Re: Schema.org considered helpful from adasal on 2011-06-17 (public-lod@w3.org from June 2011)

From: adasal <adam.saltiel@gmail.com>
Date: Fri, 17 Jun 2011 11:22:18 +0100
To: Steve Harris <steve.harris@garlik.com>
Cc: Mischa Tuffield <mmt04r@ecs.soton.ac.uk>, Harry Halpin <hhalpin@ibiblio.org>, Linked Data community <public-lod@w3.org>, Semantic Web <semantic-web@w3.org>
Message-ID: <BANLkTikhrJgWgA0SFQTMH+cxCWoMYrQn9g@mail.gmail.com>
I noticed Steve's comment in this very civilised discussion without seeing
his details, and was going to confirm how much this reminds me of the way
CTO's and architect groups think.
Steve mentions an 'internal project', but I think there is a degree of
confusion about the nature of the domain we are discussing.
I think there is
1. Search engines
2. LOD
3. Enhanced HTML that may expose data such as to become (semantic) LOD
4. Internal - using semantics
5. Internal that consumes/produces LOD (i.e. a bigger internal application
than implied by 2. or 3.)

2. and 3. are considered more or less in the absence of any business use
case.
But to be realistic we should be looking at 1. and 5. as business.
To understand 1. we have to sketch in likely business benefits to those
businesses - our suppliers.
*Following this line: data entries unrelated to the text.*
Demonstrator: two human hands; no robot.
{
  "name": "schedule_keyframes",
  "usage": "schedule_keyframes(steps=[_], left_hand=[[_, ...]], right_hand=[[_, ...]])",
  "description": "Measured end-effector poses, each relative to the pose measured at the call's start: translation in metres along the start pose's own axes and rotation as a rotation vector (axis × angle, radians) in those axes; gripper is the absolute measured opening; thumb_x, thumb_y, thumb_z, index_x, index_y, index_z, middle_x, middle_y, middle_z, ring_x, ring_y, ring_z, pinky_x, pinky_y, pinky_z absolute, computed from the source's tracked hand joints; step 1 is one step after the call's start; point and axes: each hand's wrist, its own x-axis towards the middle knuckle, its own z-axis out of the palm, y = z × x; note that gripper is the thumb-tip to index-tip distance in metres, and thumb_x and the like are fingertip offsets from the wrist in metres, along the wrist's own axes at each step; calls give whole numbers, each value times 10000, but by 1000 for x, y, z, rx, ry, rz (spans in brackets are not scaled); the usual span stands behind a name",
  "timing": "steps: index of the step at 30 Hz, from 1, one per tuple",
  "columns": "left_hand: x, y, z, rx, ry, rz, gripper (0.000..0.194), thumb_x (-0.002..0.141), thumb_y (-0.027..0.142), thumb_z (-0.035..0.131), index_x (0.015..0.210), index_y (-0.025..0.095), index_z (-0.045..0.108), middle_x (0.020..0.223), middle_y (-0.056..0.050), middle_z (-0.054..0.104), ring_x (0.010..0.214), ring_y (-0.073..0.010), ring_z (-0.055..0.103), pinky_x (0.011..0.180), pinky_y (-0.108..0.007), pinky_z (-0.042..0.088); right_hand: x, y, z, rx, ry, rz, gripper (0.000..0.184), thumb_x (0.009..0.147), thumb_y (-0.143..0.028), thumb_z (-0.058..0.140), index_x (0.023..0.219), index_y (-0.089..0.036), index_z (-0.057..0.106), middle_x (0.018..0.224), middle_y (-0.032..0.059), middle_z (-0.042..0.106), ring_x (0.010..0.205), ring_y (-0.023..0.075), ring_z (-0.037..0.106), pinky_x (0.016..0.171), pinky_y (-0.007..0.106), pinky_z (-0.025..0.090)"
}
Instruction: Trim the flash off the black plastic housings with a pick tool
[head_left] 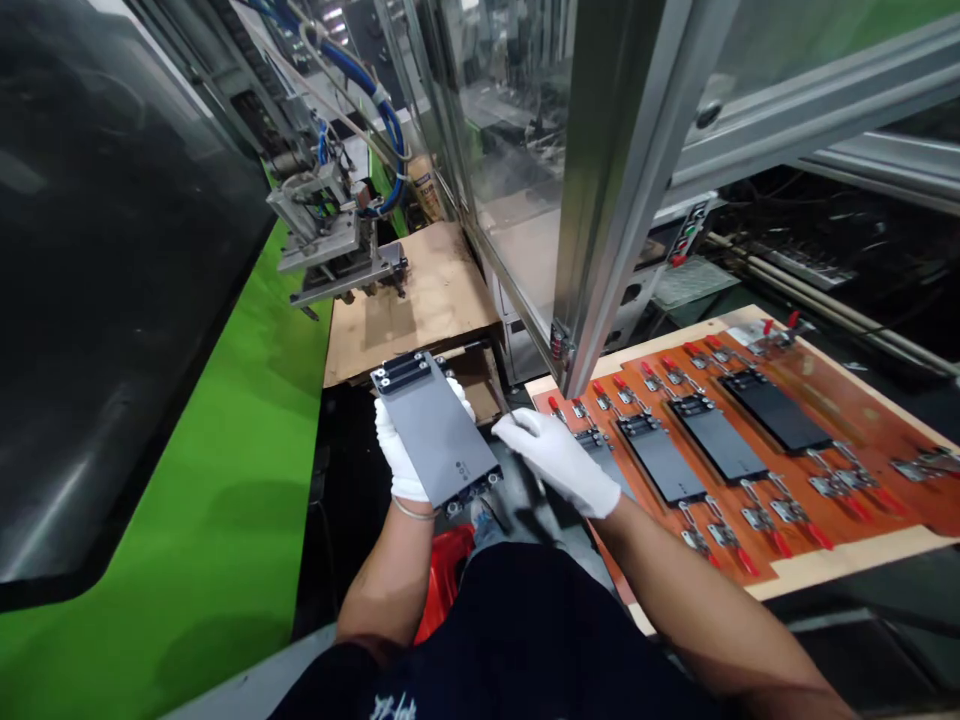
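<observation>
My left hand, in a white glove, grips a flat grey rectangular plastic panel from beneath and along its left edge. Black strips with round bosses line the panel's far end, and small printed marks show near its close end. Just right of the panel, apart from it, is my right hand, also gloved in white. Its fingers are curled together; a thin dark sliver shows by the fingertips, too small to name. Similar panels lie in a row on an orange fixture board to the right.
Red-handled toggle clamps surround the panels on the board. A metal frame post stands between me and the machine. At upper left a robot arm tool hangs over a cardboard-covered surface. A green machine panel borders the left.
</observation>
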Motion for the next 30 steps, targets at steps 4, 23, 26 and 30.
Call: schedule_keyframes(steps=[4, 23, 26, 30], left_hand=[[9, -4, 14, 34, -66, 23, 671, 941, 692, 426, 1303, 177, 660, 1032, -120, 759, 876, -245, 715, 799, -403, 591], [18, -9, 28, 45, -41, 2, 743, 984, 718, 224, 1333, 211, 640, 1011, -113, 726, 857, -236, 654, 771, -395, 531], [15, -7, 31, 28, -8, -15, 788, 996, 700, 108, 1290, 226, 664, 991, -108, 724, 832, -235, 646, 751, -396, 536], [12, -7, 27, 28, -74, 14, 581, 1001, 635, 339, 1254, 235, 675, 968, -71, 714, 823, -205, 640, 782, -377, 546]], right_hand=[[-27, -4, 15, 214, 16, 87, 217, 762, -385, 716, 854, -202, 645, 763, -29, 604, 729, 159, 547, 709, 292, 453], [-37, -13, -19, 74, -29, 50, 275, 814, -265, 619, 1084, -213, 619, 800, -17, 639, 746, 173, 625, 729, 318, 521], [-46, -14, -25, -59, -23, -50, 130, 919, -291, 507, 1013, -228, 572, 831, 3, 618, 748, 177, 602, 715, 325, 508], [-50, -12, -28, -210, -95, -196, 138, 952, -230, 451, 932, -234, 587, 874, 20, 641, 806, 182, 615, 765, 330, 500]])
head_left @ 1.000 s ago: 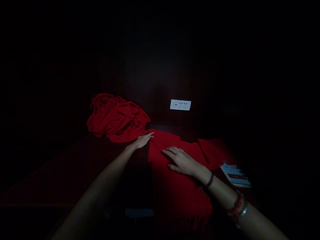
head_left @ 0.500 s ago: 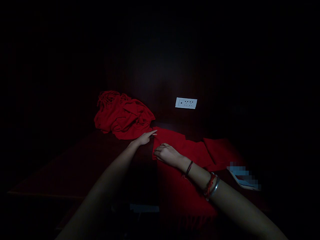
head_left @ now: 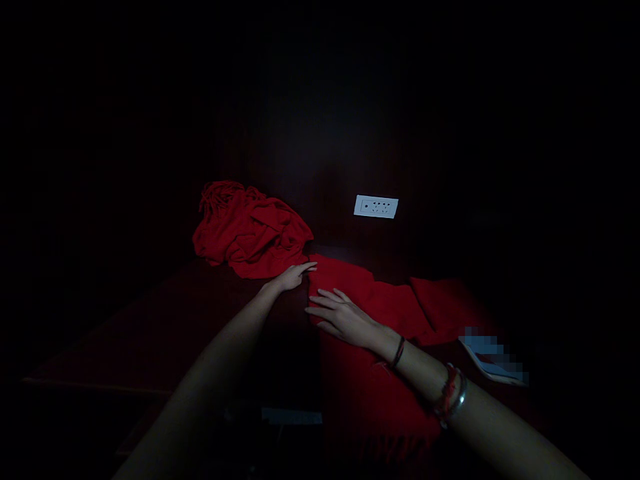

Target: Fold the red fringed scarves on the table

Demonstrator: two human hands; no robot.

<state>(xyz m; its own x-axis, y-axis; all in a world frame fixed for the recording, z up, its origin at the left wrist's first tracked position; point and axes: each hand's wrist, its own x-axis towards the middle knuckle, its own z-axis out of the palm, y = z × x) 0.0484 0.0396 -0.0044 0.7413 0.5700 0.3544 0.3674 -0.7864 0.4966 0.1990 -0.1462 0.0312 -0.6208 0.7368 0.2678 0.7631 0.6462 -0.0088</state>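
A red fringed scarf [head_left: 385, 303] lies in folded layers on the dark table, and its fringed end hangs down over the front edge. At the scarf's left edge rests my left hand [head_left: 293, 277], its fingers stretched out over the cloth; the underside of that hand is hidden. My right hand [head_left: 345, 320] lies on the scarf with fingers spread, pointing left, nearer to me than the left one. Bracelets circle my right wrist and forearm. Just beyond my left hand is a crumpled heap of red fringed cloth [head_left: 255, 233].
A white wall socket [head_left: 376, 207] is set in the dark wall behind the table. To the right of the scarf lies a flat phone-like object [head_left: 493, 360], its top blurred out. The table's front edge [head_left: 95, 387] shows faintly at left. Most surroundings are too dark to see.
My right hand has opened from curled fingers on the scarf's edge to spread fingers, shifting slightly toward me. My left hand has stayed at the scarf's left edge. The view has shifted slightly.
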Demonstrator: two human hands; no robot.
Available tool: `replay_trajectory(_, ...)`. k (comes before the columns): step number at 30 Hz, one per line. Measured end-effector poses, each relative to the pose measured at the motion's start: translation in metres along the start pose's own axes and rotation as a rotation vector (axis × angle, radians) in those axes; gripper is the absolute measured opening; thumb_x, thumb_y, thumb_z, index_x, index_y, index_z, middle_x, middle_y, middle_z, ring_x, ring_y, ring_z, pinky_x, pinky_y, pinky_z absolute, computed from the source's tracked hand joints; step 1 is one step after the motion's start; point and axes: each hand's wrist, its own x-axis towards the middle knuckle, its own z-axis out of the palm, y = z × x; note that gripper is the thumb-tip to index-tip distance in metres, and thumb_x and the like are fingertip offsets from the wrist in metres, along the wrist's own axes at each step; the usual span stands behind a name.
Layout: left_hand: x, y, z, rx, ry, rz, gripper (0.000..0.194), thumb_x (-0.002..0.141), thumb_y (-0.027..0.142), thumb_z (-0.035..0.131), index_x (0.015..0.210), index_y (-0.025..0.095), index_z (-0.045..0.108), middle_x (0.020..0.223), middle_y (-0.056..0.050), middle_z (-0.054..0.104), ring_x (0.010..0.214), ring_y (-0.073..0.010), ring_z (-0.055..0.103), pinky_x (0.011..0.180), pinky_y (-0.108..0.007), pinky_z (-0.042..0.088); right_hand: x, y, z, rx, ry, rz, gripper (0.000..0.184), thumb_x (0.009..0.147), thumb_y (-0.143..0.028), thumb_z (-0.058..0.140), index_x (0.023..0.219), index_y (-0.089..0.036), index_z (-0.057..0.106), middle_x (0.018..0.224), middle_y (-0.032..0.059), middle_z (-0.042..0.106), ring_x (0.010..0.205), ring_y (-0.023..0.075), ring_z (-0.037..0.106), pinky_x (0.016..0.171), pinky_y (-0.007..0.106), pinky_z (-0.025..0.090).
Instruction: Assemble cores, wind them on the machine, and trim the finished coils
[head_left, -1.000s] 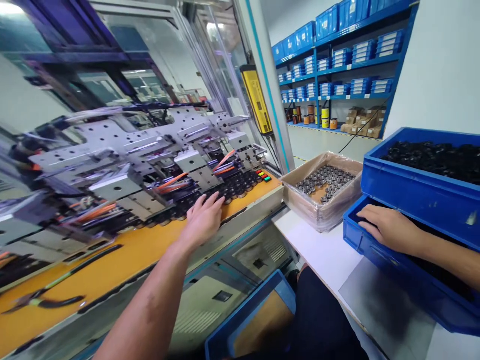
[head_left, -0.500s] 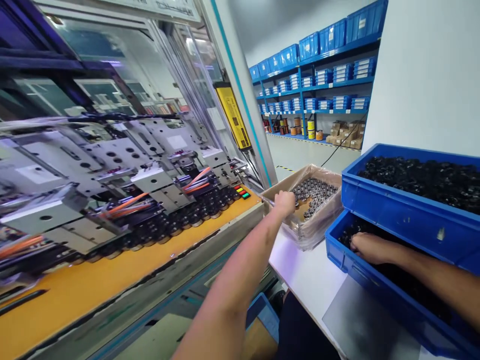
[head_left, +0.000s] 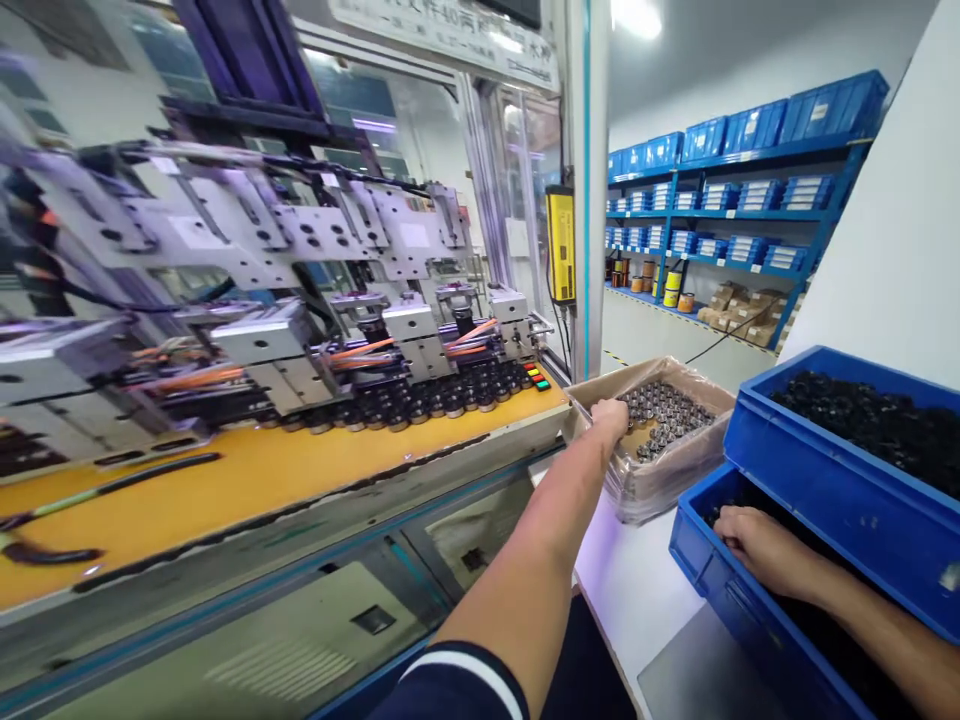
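My left hand (head_left: 609, 420) rests at the near rim of a plastic-lined cardboard box (head_left: 660, 485), pinching a thin metal tool (head_left: 579, 410) that points left. The box holds many small metal-and-dark parts (head_left: 666, 420). My right hand (head_left: 757, 550) reaches into a lower blue plastic crate (head_left: 705, 560), with its fingers curled among black parts. An upper blue crate (head_left: 847, 490) sits over it, heaped with black ring-shaped parts (head_left: 874, 425). Much of the lower crate's contents is hidden.
To the left stands an automated machine (head_left: 300, 250) with a row of black parts (head_left: 405, 405) along an orange bench (head_left: 225, 490). Black-handled pliers (head_left: 52, 552) lie there. The box and crates sit on a white table (head_left: 630, 590). Blue storage shelves (head_left: 720, 215) stand behind.
My left hand has moved right from the machine's row of black parts to the box rim, with the metal tool showing. My right hand has gone down into the lower crate. The view has swung.
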Motion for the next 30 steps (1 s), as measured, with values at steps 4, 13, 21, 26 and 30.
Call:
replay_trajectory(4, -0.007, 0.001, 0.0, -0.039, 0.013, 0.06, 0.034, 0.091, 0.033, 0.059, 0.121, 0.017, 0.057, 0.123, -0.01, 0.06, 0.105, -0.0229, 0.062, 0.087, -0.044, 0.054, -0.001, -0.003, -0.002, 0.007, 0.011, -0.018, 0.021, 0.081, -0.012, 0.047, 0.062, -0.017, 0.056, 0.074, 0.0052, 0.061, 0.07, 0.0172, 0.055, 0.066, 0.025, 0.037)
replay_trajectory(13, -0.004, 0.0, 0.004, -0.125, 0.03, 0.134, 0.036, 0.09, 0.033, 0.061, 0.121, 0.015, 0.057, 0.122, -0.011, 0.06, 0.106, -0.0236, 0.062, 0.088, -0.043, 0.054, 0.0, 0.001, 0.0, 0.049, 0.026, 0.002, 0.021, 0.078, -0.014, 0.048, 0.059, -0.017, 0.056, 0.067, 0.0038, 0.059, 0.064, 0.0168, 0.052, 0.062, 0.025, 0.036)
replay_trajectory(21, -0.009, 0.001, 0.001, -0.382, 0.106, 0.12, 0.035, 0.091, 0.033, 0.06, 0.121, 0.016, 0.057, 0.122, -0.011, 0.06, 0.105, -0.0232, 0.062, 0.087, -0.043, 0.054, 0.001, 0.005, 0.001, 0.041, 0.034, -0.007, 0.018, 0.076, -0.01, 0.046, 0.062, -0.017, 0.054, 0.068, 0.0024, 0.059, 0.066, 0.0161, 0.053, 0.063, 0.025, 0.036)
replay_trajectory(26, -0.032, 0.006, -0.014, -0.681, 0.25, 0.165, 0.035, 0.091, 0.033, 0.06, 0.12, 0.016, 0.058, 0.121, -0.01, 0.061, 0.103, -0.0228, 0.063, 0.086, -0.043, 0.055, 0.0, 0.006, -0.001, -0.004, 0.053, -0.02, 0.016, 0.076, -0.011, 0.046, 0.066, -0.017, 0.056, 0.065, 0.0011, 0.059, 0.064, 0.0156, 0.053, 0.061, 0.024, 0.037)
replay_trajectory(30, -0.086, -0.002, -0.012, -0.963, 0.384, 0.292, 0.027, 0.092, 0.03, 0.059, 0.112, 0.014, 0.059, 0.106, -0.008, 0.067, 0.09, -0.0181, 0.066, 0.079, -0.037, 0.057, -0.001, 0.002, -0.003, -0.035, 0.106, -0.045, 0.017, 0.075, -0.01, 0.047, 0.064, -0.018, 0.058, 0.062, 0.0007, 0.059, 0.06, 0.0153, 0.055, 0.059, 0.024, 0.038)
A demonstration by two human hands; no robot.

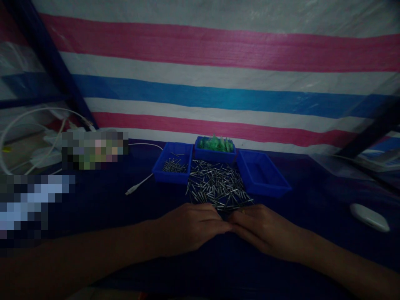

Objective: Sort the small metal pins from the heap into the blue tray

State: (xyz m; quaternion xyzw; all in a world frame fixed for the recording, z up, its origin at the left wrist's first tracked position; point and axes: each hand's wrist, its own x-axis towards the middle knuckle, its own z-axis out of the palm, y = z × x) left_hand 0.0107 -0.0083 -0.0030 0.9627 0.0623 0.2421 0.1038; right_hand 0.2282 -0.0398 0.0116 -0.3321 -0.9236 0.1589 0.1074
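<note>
A loose pile of thin silvery metal pins [217,183], like nails or rivets, lies on the dark blue tabletop [125,221]. At the pile's near edge, my left hand [195,227] rests with fingers bent and pressed together, thumb pointing right. My right hand [258,225] meets it from the other side, also closed, with a ring on one finger. The two hands touch or nearly touch at the thumb tips. Whatever may be between the fingers is hidden in the dim light.
Around the pile stand a blue tray [173,177] with more pins, a blue bin [215,155] with green plastic pieces, and an empty-looking blue tray [264,175]. A white cable plug [133,191] lies left, a white rounded case [369,217] right. Behind hangs a striped sheet [218,96].
</note>
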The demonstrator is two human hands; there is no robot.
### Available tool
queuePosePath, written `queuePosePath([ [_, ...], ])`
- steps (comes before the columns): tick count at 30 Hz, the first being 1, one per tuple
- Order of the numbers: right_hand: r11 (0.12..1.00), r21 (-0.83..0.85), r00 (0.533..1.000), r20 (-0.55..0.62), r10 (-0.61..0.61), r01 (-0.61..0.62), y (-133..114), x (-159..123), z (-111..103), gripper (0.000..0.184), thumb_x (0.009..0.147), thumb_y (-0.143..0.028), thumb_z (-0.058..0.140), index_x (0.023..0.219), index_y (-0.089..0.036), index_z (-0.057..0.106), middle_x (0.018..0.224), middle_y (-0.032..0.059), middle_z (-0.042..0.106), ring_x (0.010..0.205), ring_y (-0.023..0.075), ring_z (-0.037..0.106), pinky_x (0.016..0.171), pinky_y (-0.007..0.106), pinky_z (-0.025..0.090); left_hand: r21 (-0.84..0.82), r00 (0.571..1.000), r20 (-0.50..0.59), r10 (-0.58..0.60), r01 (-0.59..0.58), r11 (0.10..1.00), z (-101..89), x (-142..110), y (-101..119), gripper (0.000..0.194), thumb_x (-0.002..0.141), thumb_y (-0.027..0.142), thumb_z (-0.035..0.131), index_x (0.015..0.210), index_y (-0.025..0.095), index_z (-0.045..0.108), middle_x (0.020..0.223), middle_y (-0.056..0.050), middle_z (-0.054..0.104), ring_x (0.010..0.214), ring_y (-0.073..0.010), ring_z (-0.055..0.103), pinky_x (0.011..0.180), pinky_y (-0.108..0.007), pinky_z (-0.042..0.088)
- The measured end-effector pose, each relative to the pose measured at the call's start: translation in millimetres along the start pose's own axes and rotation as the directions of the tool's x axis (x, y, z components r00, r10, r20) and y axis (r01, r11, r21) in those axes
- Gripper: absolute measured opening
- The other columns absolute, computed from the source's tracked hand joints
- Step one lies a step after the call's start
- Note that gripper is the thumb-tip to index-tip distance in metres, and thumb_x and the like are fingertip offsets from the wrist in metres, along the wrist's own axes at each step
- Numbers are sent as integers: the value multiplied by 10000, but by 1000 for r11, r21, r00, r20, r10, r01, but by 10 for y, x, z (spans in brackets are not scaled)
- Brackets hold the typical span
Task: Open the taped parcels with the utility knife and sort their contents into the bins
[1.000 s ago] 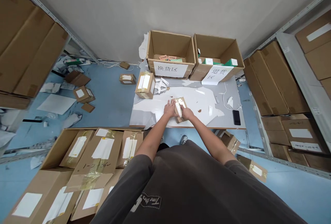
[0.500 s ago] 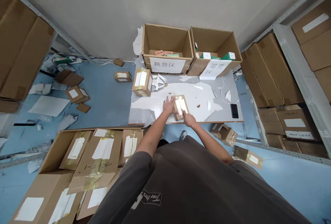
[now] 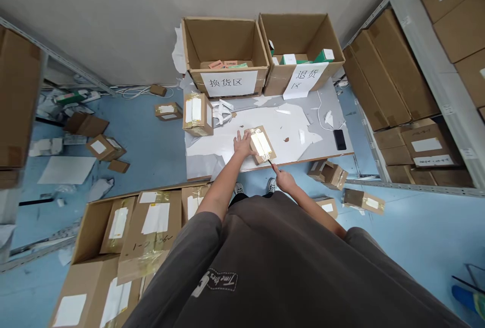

A notable point about 1. is those businesses
produce extra data out of the data our usage gives them, which, potentially,
could be very interesting and most certainly is not LOD. A further point is
that the manner in which they find and serve the results is up to them, and
we, as users, must evaluate what we are consuming. For instance, relevant to
semantics, search results are very fragmented and fairly arbitrary compared
to an hypothetical rational query response along the axis of knowledge. Such
a hypothetical query is entirely different in kind to serving links to web
pages (that is web pages owned by people or organisations who may want to be
searchable).
In terms of LOD or open semantic usage that is two 'marks' against search
engines: the first generating data that only they are in a position to do
which we have a natural interest in (and could, theoretically, be generated
by a neutral party), the second that the results ever will not be really
semantically viable. But we want them to be in the business they are in,
that of reliably returning links to pages, don't we? Promotion of a semantic
vision and supplying a semantic search engine is essentially different to
that business.
5. above is different again. This comes back to the CTO point just made by
Steve. It is very difficult to make a business case for such a project.
I tried to do so when in Serco in relation to their BusinessLink contract
with HMRC. My approach we incomplete but here are some of things I would
have had to consider.
(HMRC and Serco were acting on the Varney report to create a single web
presence for the government's business oriented concerns with business and
the citizen.)
My (and my colleagues') idea was, roughly, to semantically enhance the core
engine to make it into a 'semantic switch board' that would direct traffic
and exchange data according to semantic criteria, either out or onto queues.
Bear with me or skip to final point below if you prefer -:)
Some Benefits
1. Greatly simplify the site design
2. Prevent user evaporation as they are passed to another site
3. Solve single sign on issues
4. Control and balance traffic to different disparate services
5. Build more targeted, intelligible and accessible services from the solid
foundation of a semantic core
6. Possibility of creating framework that third party suppliers could plug
their services into, further automating government business transactions
...
Some Concerns
.... costs
1. Queues would have to be picked up by third party internal suppliers at
the other end - there would be appreciable cost in this
2. Some third parties had implemented their own queues, in their own format,
so multiple formats to support - who would bear the cost here
3. Reworking of core engine - expensive to do properly, and nothing short of
this would work here
.... benefits?
4. Is government in the business of facilitating business over and above
necessary transactions with business?
5. How to demonstrate that cost per transaction is reduced significantly

This final point is obviously the deal breaker. Short of being able to
demonstrate this there could be no buy in.
How could this be demonstrated?
I don't think this is a sort of chicken and egg, were there other similar
schemes benefits could be extrapolated.
I think this is more an aligning of the planets. It is quite possible that
in five or so years this will be undertaken. The existing infrastructure
cannot last for ever, and will begin to look unwieldy soon enough. My
thoughts are a consortia (or just concerted pressure + ideas) of small
suppliers who might themselves benefit from having a slice of this as part
of their portfolio.

>From this it can be seen how difficult a propitious alignment is. It could
never come about!
Steve's point remains: there has to be a business case.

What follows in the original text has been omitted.